Rolling into the driveway about three hours later, I pushed the button on the garage door opener. Rodney’s truck wasn’t inside. No big deal, but I was starving and unwilling to sit even another minute behind the wheel. I was also too drained to endure having pizza delivered to the condo no delivery driver on earth could find. Maybe Rodney was at the library or something and could stop at the Qdoba near campus on his way home. I texted him.

“Just got home. So hungry. Where are you?”

He texted back, “Be there in 20.”

I noticed the time stamp on my text was just a little after 6 p.m., much earlier than I thought I’d be home. I wrinkled my forehead trying to check my math. How did I get home so early? I chalked it up to bad math. I was an English major after all.

Rodney’s truck eventually rumbled into the driveway. I was loitering in the yard with Taubensee. He’d already done his business and was rooting around the lawn, sticking his nose down the chipmunks’ tunnel and sniffing tree trunks for pee-mail from the neighbor’s dog. Rodney slammed his truck door, and Taub and I both turned to look.

“What are you doing here?” he snarled, loud enough for anyone on the block to hear.

“Fuck you, I live here,” I snapped. I was never in a mood for Rodney’s bullshit, but I was seriously not in the mood just then. I didn’t care who heard us fighting.

“You’re an hour early,” he said.

Before I had a chance to say, “So?” something dawned on me. He thought I’d intentionally arrived home an hour earlier than I’d told him I would. It was a nefarious plot. Entrapment.

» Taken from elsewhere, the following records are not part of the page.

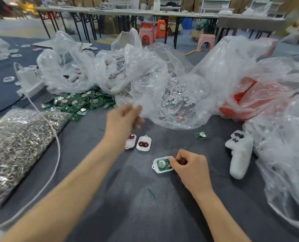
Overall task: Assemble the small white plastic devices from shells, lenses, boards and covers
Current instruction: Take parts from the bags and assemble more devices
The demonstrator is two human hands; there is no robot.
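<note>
Pinching the white shell (160, 171) with green board (166, 161) inside, right hand (188, 165) fingers clamped on its right edge, near centre of the grey surface (127, 189). Holding the blurred left hand (122, 119) raised at the clear bag (176, 95) of white discs; cannot tell whether those fingers grip plastic. Just beyond, left: two more shells (144, 143)

The left hand (123, 119) is blurred — a device (131, 141) is half hidden behind it, the board (162, 164) partly by the right hand (191, 165).
</note>
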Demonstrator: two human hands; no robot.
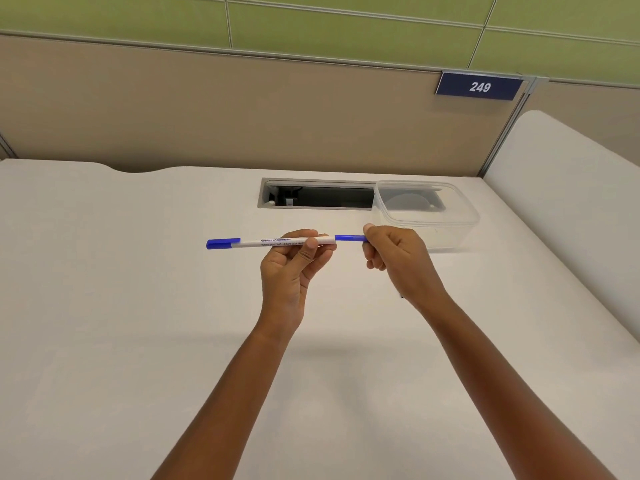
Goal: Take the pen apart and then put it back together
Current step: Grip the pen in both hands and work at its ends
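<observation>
A white pen [256, 242] with printed text and a blue cap on its left end is held level above the white desk [138, 306]. My left hand [294, 265] pinches the white barrel near its right end between thumb and fingers. My right hand [398, 254] is closed on the blue end piece [349, 238] at the pen's right end. That blue piece still touches the barrel. Its far tip is hidden inside my right fingers.
A clear plastic container [429, 216] stands just behind my right hand. To its left is a cable slot [311, 195] set into the desk. A beige partition [242, 109] with a blue sign "249" [479, 86] closes the back; a white divider [561, 188] stands at right.
</observation>
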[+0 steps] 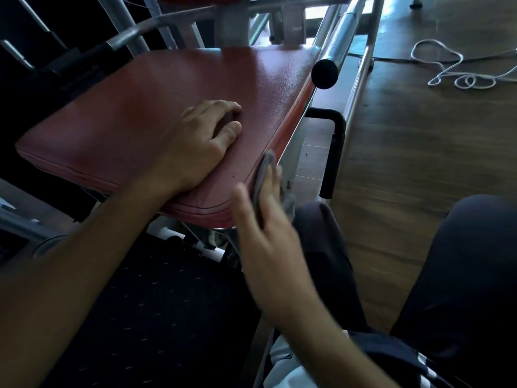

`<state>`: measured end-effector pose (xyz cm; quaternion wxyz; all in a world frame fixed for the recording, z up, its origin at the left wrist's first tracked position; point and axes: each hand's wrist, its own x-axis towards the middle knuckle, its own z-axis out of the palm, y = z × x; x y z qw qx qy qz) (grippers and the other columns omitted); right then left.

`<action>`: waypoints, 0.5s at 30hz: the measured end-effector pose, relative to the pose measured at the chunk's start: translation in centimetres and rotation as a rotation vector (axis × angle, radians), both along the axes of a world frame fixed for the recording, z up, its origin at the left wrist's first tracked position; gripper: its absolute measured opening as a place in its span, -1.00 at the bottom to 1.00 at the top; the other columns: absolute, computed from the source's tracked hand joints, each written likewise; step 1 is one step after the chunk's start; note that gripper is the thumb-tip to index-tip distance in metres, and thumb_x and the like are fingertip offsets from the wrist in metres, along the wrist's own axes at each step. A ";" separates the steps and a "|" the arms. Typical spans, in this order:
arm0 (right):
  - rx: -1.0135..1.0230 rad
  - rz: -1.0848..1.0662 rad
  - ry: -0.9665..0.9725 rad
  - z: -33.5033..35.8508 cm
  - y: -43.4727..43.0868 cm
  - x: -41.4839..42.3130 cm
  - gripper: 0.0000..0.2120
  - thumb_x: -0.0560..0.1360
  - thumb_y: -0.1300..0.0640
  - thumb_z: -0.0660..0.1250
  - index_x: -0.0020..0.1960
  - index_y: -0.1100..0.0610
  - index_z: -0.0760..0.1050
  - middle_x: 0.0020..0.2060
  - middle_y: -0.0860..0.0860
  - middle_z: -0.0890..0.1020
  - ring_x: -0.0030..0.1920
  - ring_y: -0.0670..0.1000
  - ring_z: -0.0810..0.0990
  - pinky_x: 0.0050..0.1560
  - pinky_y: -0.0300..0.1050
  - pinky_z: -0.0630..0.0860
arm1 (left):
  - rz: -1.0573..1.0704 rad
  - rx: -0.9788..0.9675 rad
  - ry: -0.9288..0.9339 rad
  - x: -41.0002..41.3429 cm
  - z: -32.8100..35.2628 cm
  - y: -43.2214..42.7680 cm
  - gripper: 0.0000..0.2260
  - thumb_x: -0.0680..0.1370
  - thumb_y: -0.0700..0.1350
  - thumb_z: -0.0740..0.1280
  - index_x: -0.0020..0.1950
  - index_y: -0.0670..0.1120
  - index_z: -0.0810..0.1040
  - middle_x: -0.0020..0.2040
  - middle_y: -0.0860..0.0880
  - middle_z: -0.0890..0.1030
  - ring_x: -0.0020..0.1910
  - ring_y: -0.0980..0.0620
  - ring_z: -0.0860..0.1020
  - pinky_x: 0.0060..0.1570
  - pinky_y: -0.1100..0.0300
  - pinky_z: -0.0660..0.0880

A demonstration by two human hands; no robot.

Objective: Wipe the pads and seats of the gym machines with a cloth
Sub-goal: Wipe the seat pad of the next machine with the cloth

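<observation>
- Across the middle of the head view lies the dark red, pebbled vinyl seat pad (156, 113), its long axis running from lower left to upper right, the rounded near corner pointing toward the person.
- Its surface looks worn and faintly glossy, with piped seams along the edges.
- Left hand (193, 144) rests flat on top of the pad, fingers loosely curled, its grip closed on nothing.
- Right hand (265, 217) presses a small grey cloth (264, 170) against the pad's right side edge, near the corner; fingers extended, the cloth pinned under them rather than clenched.
- Much of the cloth is hidden behind the fingers, and the right hand is motion-blurred.
- Silver metal machine frame (338, 37) is cut off at the top edge.
- White coiled cord (458, 77) lies on the brown wooden floor (405, 169), well apart.
</observation>
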<state>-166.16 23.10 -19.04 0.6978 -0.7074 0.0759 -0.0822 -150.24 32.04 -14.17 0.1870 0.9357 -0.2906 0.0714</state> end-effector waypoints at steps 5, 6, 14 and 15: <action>-0.025 0.008 0.052 0.6 -2.3 2.7 -0.37 0.58 -0.31 0.02 0.56 -0.24 -0.15 0.56 -0.26 -0.10 0.47 -0.29 -0.08 0.40 -0.26 -0.08 | 0.004 0.003 0.007 0.0 0.0 0.1 -0.54 0.56 0.16 0.10 0.43 0.10 0.43 0.41 0.10 0.47 0.37 -0.01 0.39 0.38 0.04 0.28; -0.026 -0.015 0.077 0.9 -3.3 3.8 -0.36 0.58 -0.33 0.01 0.56 -0.22 -0.14 0.56 -0.24 -0.08 0.52 -0.21 -0.05 0.42 -0.20 -0.05 | 0.006 0.004 0.010 0.0 0.1 0.0 -0.54 0.56 0.16 0.10 0.43 0.10 0.43 0.41 0.10 0.46 0.37 0.00 0.39 0.38 0.04 0.29; -0.043 0.001 0.094 0.9 -2.4 3.3 -0.28 0.53 -0.37 0.01 0.57 -0.22 -0.22 0.58 -0.19 -0.13 0.57 -0.10 -0.11 0.58 0.03 -0.05 | 0.005 -0.004 0.001 0.2 0.0 0.0 -0.54 0.55 0.17 0.11 0.41 0.11 0.44 0.40 0.11 0.48 0.35 0.00 0.41 0.38 0.04 0.30; -0.024 -0.047 0.123 1.4 -3.3 4.7 -0.28 0.55 -0.37 0.03 0.58 -0.18 -0.19 0.59 -0.15 -0.09 0.58 -0.07 -0.05 0.57 0.03 0.01 | 0.012 0.001 0.005 0.1 0.0 -0.1 -0.54 0.55 0.17 0.11 0.42 0.11 0.43 0.40 0.11 0.47 0.36 0.00 0.40 0.38 0.04 0.30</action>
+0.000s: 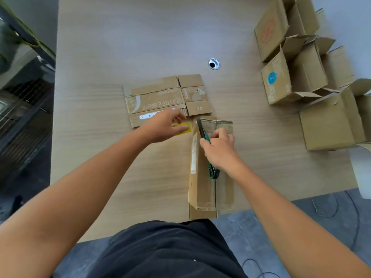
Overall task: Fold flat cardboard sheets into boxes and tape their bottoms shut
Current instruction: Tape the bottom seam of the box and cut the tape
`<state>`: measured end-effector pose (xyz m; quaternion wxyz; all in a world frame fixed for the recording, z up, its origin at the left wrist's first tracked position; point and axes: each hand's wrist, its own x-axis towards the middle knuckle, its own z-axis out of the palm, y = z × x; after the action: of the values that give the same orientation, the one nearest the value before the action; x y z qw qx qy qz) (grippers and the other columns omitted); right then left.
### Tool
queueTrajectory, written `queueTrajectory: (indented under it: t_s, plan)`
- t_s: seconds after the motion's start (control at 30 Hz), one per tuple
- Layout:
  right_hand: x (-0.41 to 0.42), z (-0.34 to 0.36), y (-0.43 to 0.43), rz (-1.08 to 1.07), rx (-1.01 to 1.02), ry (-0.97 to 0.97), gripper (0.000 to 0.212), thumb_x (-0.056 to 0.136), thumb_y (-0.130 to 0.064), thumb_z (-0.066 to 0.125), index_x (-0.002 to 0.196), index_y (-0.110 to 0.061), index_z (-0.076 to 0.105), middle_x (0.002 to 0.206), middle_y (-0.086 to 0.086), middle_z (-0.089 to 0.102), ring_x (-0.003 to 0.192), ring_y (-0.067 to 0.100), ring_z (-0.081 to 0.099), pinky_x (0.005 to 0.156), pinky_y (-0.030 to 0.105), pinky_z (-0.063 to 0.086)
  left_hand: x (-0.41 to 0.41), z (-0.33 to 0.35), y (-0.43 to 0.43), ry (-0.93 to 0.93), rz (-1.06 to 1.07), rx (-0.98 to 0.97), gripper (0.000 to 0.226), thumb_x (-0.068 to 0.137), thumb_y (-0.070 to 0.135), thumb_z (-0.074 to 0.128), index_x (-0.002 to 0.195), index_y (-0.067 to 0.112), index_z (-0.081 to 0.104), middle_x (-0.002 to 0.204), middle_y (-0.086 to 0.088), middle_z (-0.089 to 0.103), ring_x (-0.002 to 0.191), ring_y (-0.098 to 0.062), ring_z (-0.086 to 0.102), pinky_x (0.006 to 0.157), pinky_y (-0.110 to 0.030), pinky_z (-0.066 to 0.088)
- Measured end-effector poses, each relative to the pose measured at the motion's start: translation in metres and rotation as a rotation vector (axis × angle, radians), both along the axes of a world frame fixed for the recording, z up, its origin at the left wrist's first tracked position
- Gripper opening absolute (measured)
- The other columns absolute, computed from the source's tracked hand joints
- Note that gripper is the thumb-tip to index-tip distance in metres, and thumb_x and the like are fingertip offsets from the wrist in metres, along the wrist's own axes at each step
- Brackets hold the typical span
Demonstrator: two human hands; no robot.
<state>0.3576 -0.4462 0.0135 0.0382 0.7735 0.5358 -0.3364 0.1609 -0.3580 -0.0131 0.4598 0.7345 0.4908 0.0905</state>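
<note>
Head view shows us the flat sheet (pixel 160 99) lying printed side up at the centre of the frame, not yet folded. Just below and right of it a second flattened box (pixel 202 189) runs down to the near edge of the desk (pixel 120 47) and slightly over it.

Our left hand (pixel 163 127) reaches over the near edge of the flat sheet with fingers and thumb loosely spread. It grips nothing that we can make out, and a yellow strip (pixel 187 124) shows under the thumb. Our right hand (pixel 219 149) is curled round a green knife (pixel 201 131), held over the flattened box with its dark tip pointing up the frame.

We judge the job to be partly done. At the upper right and right of the frame stand the folded boxes (pixel 329 125) with their top flaps open. We count at least four, perhaps five, since they overlap. Their bottoms are hidden, so we cannot tell whether they are taped. Two flat pieces remain to be folded and taped, and we see no roll of tape.

Farther out we count one round hole (pixel 214 64) in the desk above the sheet. There is also a dark metal rack (pixel 24 97) at the left edge and thin cables (pixel 325 207) on the floor at the lower right.
</note>
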Motion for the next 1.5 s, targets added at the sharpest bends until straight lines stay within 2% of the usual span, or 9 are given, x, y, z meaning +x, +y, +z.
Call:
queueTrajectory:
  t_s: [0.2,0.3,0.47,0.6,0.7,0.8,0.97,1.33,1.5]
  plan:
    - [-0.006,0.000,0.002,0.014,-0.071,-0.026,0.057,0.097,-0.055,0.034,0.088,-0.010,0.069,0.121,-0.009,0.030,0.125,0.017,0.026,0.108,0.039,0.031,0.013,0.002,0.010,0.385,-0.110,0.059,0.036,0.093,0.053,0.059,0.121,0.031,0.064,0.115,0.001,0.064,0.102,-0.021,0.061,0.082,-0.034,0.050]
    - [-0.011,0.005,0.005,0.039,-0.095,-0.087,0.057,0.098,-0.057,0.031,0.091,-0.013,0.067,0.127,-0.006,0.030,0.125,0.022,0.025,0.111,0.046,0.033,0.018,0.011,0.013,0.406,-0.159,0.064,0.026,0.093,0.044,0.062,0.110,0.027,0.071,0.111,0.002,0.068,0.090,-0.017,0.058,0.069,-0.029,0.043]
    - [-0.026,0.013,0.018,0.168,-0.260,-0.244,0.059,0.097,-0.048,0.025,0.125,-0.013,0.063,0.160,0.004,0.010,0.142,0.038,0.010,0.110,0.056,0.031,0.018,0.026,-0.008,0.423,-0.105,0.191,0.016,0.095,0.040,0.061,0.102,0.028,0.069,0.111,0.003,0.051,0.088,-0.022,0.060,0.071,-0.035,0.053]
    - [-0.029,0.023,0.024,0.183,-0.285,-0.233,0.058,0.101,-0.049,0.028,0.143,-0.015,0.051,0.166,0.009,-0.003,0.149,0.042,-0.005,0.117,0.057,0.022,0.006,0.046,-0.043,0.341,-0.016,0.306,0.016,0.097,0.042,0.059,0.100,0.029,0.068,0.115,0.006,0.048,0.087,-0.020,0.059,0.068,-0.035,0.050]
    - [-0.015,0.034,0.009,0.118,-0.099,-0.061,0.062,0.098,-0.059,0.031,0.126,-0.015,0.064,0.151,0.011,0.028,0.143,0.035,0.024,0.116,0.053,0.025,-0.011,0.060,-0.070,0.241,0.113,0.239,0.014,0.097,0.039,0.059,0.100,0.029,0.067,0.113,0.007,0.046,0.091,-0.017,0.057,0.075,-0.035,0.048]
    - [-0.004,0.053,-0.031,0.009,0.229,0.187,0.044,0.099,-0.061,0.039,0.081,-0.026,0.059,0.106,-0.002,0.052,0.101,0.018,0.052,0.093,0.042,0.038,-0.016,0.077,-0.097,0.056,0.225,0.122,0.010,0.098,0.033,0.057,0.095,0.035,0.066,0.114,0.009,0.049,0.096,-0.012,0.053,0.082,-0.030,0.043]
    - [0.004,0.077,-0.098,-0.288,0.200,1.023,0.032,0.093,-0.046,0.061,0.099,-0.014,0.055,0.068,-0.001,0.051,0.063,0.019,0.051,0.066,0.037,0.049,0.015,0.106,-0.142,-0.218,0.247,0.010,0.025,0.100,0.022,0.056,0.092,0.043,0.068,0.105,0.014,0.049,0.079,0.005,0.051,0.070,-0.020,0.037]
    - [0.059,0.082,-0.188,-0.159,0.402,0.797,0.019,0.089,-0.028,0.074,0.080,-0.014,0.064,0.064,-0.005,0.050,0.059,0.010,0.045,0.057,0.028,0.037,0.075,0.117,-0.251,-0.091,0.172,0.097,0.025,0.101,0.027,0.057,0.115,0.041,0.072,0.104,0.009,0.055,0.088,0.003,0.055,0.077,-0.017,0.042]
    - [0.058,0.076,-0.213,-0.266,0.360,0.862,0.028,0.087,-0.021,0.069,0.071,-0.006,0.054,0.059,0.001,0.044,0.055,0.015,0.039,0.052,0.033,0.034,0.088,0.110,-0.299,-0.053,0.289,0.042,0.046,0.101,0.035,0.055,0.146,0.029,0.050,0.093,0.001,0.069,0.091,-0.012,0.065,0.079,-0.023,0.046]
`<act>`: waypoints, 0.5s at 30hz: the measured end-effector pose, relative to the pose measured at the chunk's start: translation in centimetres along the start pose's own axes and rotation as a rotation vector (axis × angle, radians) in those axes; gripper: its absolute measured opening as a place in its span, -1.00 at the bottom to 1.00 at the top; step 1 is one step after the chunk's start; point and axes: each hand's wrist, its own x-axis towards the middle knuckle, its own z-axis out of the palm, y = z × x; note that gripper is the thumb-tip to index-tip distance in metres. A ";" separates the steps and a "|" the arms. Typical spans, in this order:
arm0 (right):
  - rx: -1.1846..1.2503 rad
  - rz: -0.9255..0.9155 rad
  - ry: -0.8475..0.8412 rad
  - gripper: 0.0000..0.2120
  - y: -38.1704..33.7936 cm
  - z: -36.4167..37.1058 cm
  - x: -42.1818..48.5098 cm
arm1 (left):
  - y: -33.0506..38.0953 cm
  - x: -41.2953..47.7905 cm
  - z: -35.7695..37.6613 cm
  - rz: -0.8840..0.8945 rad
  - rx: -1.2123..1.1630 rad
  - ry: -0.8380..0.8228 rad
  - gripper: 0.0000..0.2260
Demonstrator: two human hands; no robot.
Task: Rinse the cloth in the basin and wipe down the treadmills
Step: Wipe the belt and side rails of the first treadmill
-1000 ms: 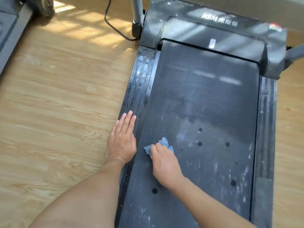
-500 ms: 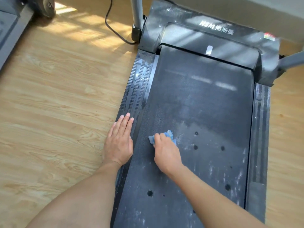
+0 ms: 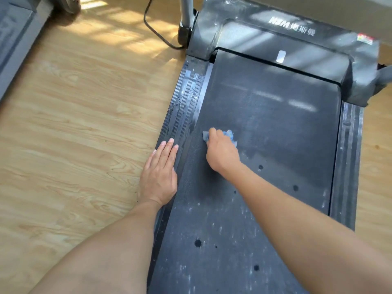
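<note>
Two hands show in the head view. The right hand (image 3: 222, 153) curls round a crumpled blue cloth (image 3: 230, 135) and presses it onto the dark treadmill belt (image 3: 275, 128), near the belt's left edge. The left hand (image 3: 159, 177) lies flat with straight fingers, partly on the left side rail (image 3: 184, 107) and partly on the wooden floor (image 3: 74, 134). Dark spots (image 3: 198, 242) dot the dusty belt.

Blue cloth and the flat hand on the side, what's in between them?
Nothing loose. The head view shows only ribbed side rail and a strip of belt between the left hand and the cloth the right hand grips.
</note>
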 end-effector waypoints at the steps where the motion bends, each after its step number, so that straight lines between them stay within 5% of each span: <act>1: 0.057 -0.052 -0.049 -0.79 -0.6 0.6 -4.0 | 0.0 -0.1 0.0 -0.001 0.001 -0.001 -0.39; 4: 0.118 -0.230 -0.188 -0.72 -0.2 2.0 -15.2 | -0.1 0.1 0.2 0.005 0.004 0.013 -0.38; 6: 0.114 -0.203 -0.257 -0.86 1.9 2.7 -17.1 | 0.0 0.2 0.2 0.002 -0.002 0.008 -0.39; 11: 0.006 -0.026 0.036 -0.74 5.7 1.6 -5.2 | 0.0 0.3 -0.1 0.001 0.000 -0.002 -0.40; 15: 0.008 0.142 0.041 -0.88 7.3 0.1 1.8 | 0.1 0.4 -0.1 -0.004 0.001 -0.009 -0.38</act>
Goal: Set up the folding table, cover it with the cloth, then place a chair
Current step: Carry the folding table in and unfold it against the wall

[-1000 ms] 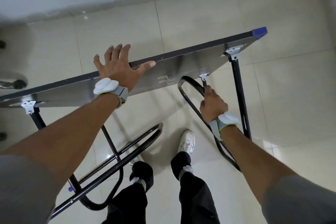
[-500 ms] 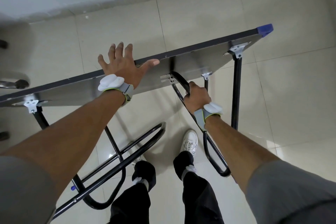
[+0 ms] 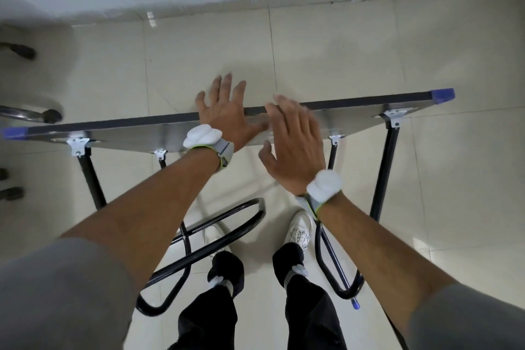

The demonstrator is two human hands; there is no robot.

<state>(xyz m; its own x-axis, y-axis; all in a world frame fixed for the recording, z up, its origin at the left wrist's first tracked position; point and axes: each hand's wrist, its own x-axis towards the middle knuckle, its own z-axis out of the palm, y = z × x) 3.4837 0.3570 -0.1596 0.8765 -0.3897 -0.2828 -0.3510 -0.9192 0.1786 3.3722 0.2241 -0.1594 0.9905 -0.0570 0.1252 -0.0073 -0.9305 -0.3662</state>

He slung his messenger bag over his shoulder in a huff and said, “You have to learn to trust me, you know.”

“Actually, I don’t,” I said, walking over to examine an envelope that had fallen out of his bag. “I don’t have to trust you any more than you have to tell the truth.” He hadn’t realized he’d dropped anything. “So where were you?” I held the envelope inches from his face. It was addressed simply to “Rodney” in a feminine, flowing script and there was a smiley face drawn inside the “O”. He tried reached for it, but I drew it back quickly and removed the card inside. It was from Lucy. I looked again at his unzipped bag and noticed a red and green box poking out of the center pocket. “You exchanged Christmas gifts with her while I was at my grandmother’s funeral?” I might have cried if I was hydrated enough to produce tears. “You’re shameless.”

“It was better than having to spend Christmas Day with you.” I was surprised he didn’t stick his tongue out at me after he said it. He landed jabs like a playground bully. No, worse than a playground bully. 

Taub pulled me as a squirrel crossed at the end of the drive, but I maintained my ground. “You are the world’s most inept cheater. I mean, you wear indiscretion like a clown wears shoes. But you can’t even bother to zip your bag to secure the evidence?”